International Women’s Day celebrates the social, economic, cultural, and political achievements of women, and serves as a call to action for gender equality. In the spirit of the day, we’re honoring women through literature with the following titles, which feature strong female protagonists and plots that span the globe. See for yourself.
All the Light We Cannot See by Anthony Doerr
This Pulitzer Prize-winning bestseller tells the story of a blind French girl surviving World War II in a war-struck village in Normandy. Follow along as she works to solve the puzzle of her life.
Three Strong Women by Marie Ndiaye
Marie Ndiaye, the first black woman to win the Prix Goncourt, tells the story of West African immigrants in France. Three women’s lives intertwine as they fight against hardship and discover unimagined reserves of strength.
Swing Time by Zadie Smith
Swing Time is the story of two girls in London who bond over their love of dancing. It’s a close but complicated friendship that ends abruptly when they’re in their twenties and one of them moves to South Africa. Now miles apart, while the friendship is never revisited, it’s impact on their lives is never forgotten.

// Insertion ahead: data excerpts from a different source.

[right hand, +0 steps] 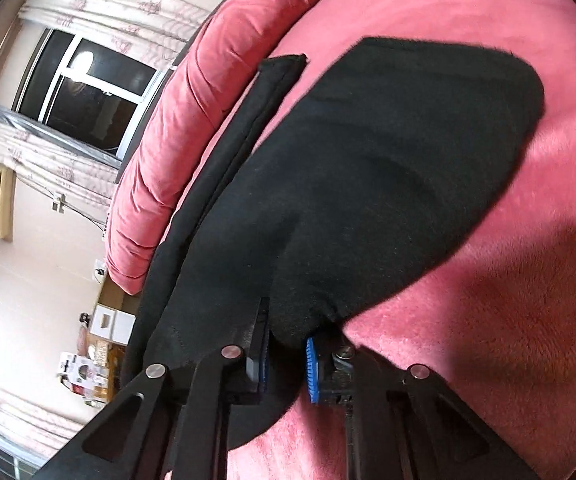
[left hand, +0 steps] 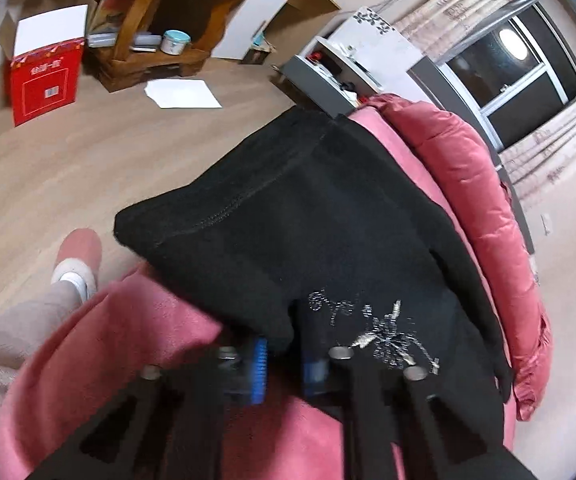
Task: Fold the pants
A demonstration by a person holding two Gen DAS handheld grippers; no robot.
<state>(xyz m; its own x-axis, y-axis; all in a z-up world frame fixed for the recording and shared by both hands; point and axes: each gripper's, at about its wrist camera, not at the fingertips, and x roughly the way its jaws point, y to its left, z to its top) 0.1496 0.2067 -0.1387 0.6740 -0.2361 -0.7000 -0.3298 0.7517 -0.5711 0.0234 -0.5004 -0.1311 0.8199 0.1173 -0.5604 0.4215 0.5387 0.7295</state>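
Nearest in each wrist view, a gripper is clamped on the black pants: the left gripper (left hand: 283, 364) pinches a bunched edge just beside the silver print (left hand: 384, 340), and the right gripper (right hand: 285, 364) nips a rounded fold of cloth between its blue pads (right hand: 311, 366). The pants (left hand: 308, 208) lie on the pink bed cover (right hand: 488, 280), already doubled over in part, with a seamed edge reaching toward the pink quilt (left hand: 480, 184) bunched behind them. I judge the fold as under way, not finished: the held end still has to be carried over and laid flat. Beyond the pants are the wood floor (left hand: 87, 168), a red box (left hand: 43, 80) and a window (right hand: 87, 92)
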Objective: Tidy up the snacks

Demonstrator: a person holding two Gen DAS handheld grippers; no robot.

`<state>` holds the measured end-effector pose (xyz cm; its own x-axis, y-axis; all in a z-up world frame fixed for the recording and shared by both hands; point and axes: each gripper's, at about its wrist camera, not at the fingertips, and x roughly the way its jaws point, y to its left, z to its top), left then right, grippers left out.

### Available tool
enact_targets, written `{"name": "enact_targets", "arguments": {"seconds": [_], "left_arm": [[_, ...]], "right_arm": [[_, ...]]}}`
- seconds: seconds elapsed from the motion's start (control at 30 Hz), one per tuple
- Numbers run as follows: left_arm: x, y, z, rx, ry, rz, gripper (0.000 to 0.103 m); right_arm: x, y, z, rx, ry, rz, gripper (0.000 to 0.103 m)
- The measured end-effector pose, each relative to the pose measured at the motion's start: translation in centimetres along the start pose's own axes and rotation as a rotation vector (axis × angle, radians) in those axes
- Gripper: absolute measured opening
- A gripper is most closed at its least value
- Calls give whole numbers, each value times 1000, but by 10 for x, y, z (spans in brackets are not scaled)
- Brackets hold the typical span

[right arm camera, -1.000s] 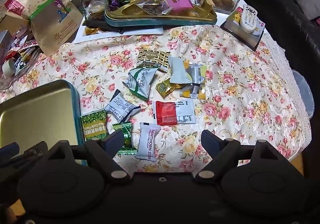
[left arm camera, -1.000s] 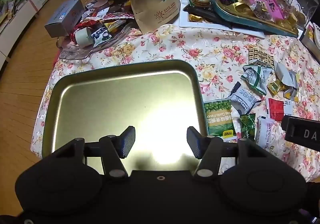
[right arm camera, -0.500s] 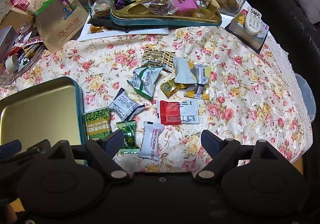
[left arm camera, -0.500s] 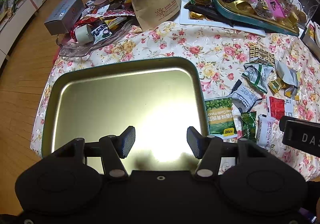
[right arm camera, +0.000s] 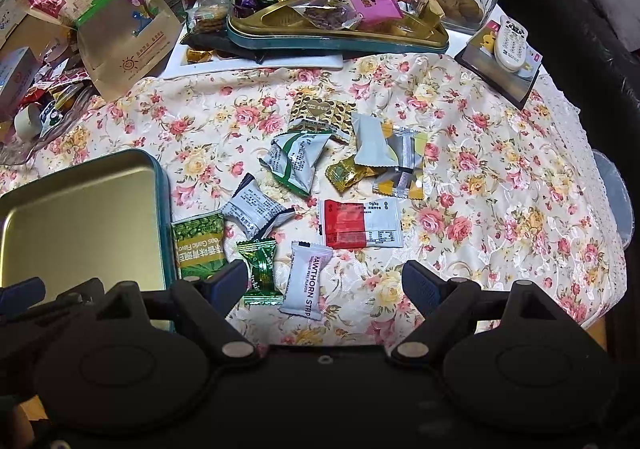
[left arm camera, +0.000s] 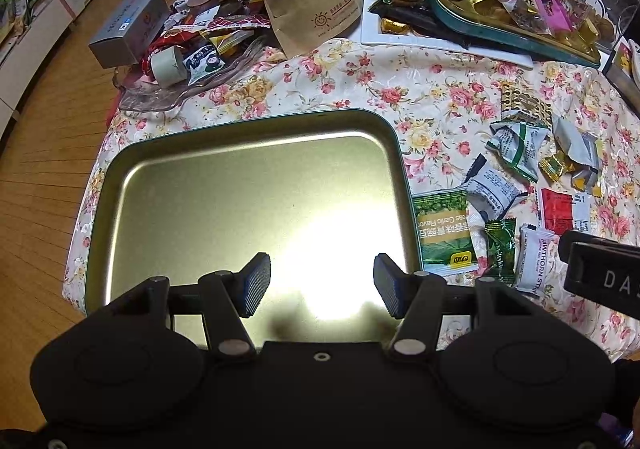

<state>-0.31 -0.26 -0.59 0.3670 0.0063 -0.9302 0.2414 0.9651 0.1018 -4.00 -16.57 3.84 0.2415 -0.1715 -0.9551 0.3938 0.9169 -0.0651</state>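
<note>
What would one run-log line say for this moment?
stage: before first pick | left gripper: open, over tin tray | right gripper: open, over white snack packet | tray: no snacks | loose snacks: on tablecloth

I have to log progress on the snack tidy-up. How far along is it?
Nothing looks done: the gold tray holds no snacks. Nothing is in hand either: the left gripper and the right gripper are both open, holding nothing. Left to do: every loose snack on the floral cloth, including the green pea packet and the hawthorn strip.

Gold tray [left arm camera: 248, 185], rose-patterned tablecloth [right arm camera: 500, 169]
</note>
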Motion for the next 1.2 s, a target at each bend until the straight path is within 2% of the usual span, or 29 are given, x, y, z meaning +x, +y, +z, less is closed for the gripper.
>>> {"name": "enact_targets", "arguments": {"seconds": [0.47,0.8,1.1,1.2], "left_arm": [[5,1,-2,-4,27,7,62],[5,-1,-3,-9,20,15,61],[13,5,-4,-42,78,4,61],[15,9,-5,-59,91,0,61]], "right_arm": [[2,7,-4,-33,20,28,87],[1,8,-6,-33,46,68,78],[15,11,-11,-45,118,101,78],[18,15,-13,-66,88,68,78]]}}
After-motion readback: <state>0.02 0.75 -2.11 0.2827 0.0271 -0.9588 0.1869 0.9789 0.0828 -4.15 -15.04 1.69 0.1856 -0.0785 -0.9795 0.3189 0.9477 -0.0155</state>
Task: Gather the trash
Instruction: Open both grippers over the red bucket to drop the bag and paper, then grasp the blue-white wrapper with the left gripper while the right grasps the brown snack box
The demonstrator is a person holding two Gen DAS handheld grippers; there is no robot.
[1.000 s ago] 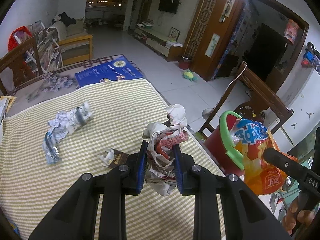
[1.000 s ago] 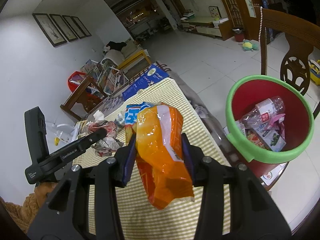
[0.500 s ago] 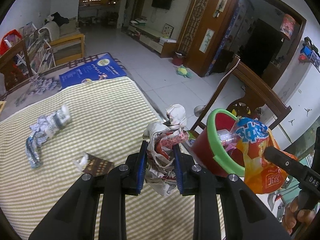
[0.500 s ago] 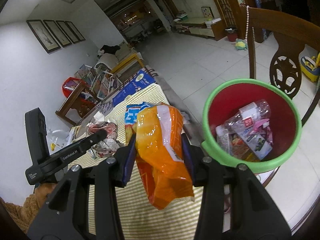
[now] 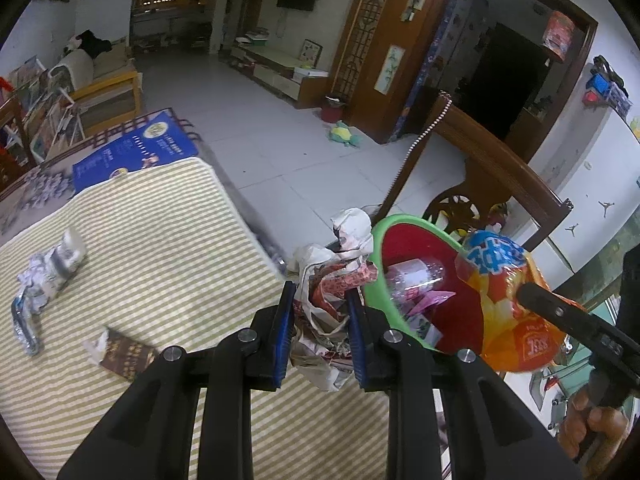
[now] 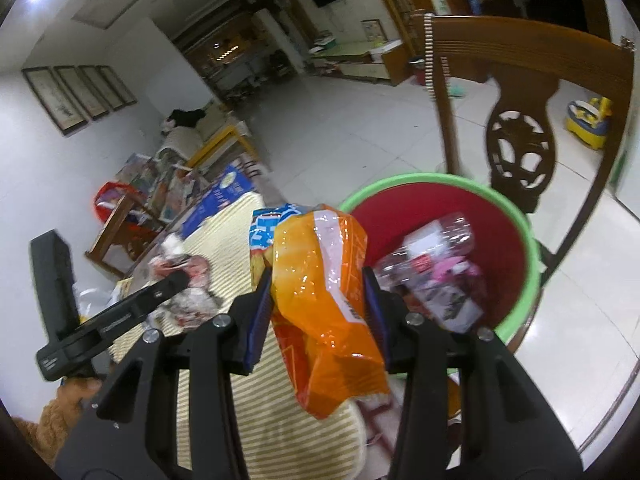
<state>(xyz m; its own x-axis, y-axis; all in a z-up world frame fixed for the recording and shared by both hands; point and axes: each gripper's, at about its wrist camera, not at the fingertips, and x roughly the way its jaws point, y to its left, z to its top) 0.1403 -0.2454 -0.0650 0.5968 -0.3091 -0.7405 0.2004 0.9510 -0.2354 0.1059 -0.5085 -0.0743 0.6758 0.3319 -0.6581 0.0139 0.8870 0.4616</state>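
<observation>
I hold two pieces of trash at the right-hand edge of the striped tabletop [image 5: 168, 248], next to the red bin [image 6: 516, 240] with the green rim.

1. The crumpled paper wad [image 5: 324, 300] is judged light, soft and compressible. It needs a grip across its bulk, not on a loose flap. The left gripper [image 5: 320, 334] is clamped on it at mid-body, jaws narrowly apart, with the wad's upper part just beside the bin rim.

2. The orange snack bag [image 6: 320, 292] is judged light, slick and crinkly, and liable to slide. The right gripper [image 6: 316, 316] is closed on its upper half; the lower half hangs free below the jaws, near the bin.

A flattened wrapper [image 5: 48, 272] and a brown packet [image 5: 128, 356] lie on the tabletop toward its left edge.
</observation>
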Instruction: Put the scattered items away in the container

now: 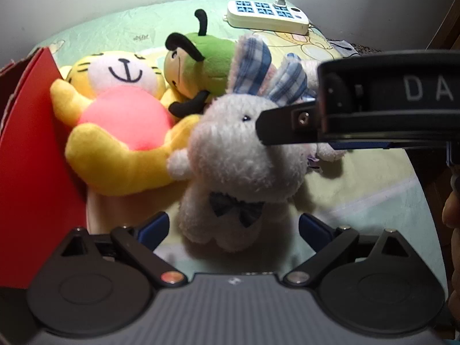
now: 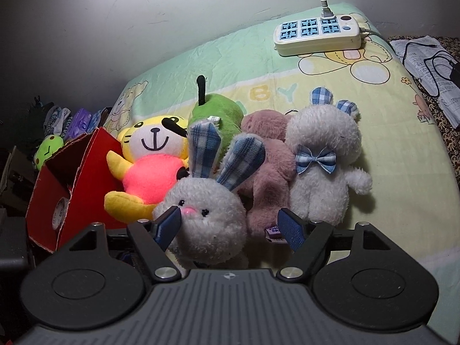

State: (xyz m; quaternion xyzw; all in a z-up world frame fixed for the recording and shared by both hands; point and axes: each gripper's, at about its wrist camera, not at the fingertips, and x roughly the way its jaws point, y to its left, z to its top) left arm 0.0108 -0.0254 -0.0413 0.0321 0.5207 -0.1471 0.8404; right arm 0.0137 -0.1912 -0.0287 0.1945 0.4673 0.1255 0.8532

The Signature of All Things by Elizabeth Gilbert
From the bestselling author of Eat, Pray, Love, this novel carries readers across the globe, from London to Peru to Philadelphia to Tahiti to Amsterdam and beyond. The Signature of All Things follows the journey of a woman in the nineteenth century, determined to satisfy her desires for love and knowledge.
Tracks: A Woman’s Solo Trek Across 1700 Miles of Australian Outback by Robyn Davidson
Robyn Davidson’s memoir tells the story of her 1,700 mile journey on a camel across the Australian desert, where she battles sweltering heat, poisonous snakes, and lecherous men along the way. Davidson is the ultimate real-life heroine, driven by her love of Australia’s landscape.
Americanah by Chimamanda Ngozi Adichie
Americanah tells a love story centered around a young man and woman from Nigeria who end up separated by countries and have to fight forces to be reunited. Adichie’s novel examines race across borders in American and Nigerian life.
The Paris Wife by Paula McLain
A story of love, ambition and betrayal, McLain’s The Paris Wife explores the relationship between Ernest Hemingway and his wife Hadley, in Paris. Both struggle with their own insecurities and eventually find themselves facing a crisis of marriage.
The Girl Who Saved the King of Sweden by Jonas Jonasson
Born in South Africa and destined for a life of poverty and early death, orphan Nobeko Mayeki has bigger plans for her life. She escapes the slums and finds a job that gets her intertwined in a government plot to kill the King of Sweden, forcing her to flee the country. Jonasson’s novel takes a look at how one person’s actions can have global consequences.
Caucasia by Danzy Senna
A coming of age bestseller about two sisters, from an interracial family, who are divided by race and politics in the 1970s. This story explores the struggle to find identity and what it’s like to be caught on the fault line between two races.
The Nightingale by Kristin Hannah
Set in a small village in France in 1939, The Nightingale takes a look at the often untold story of the women during World War II. Hannah explores the lives of two sisters as they embark on their own dangerous paths toward survival.
Daughter of Fortune by Isabel Allende
Eliza Sommers, an orphan raised in Chile, follows her lover to California during the Gold Rush, only to find herself in a world of single men and prostitutes. Allende explores Eliza’s journey into a new life of freedom and independence.
Briar Rose by Jane Yolen
Briar Rose is a historically sensitive retelling of the classic tale, also known as Sleeping Beauty, set deep in a German-patrolled forest in Poland during World War II. Surrounded by the tragic events of the Holocaust, Rebecca is sent on an impossible journey to prove her grandmother’s claim that she is Briar Rose.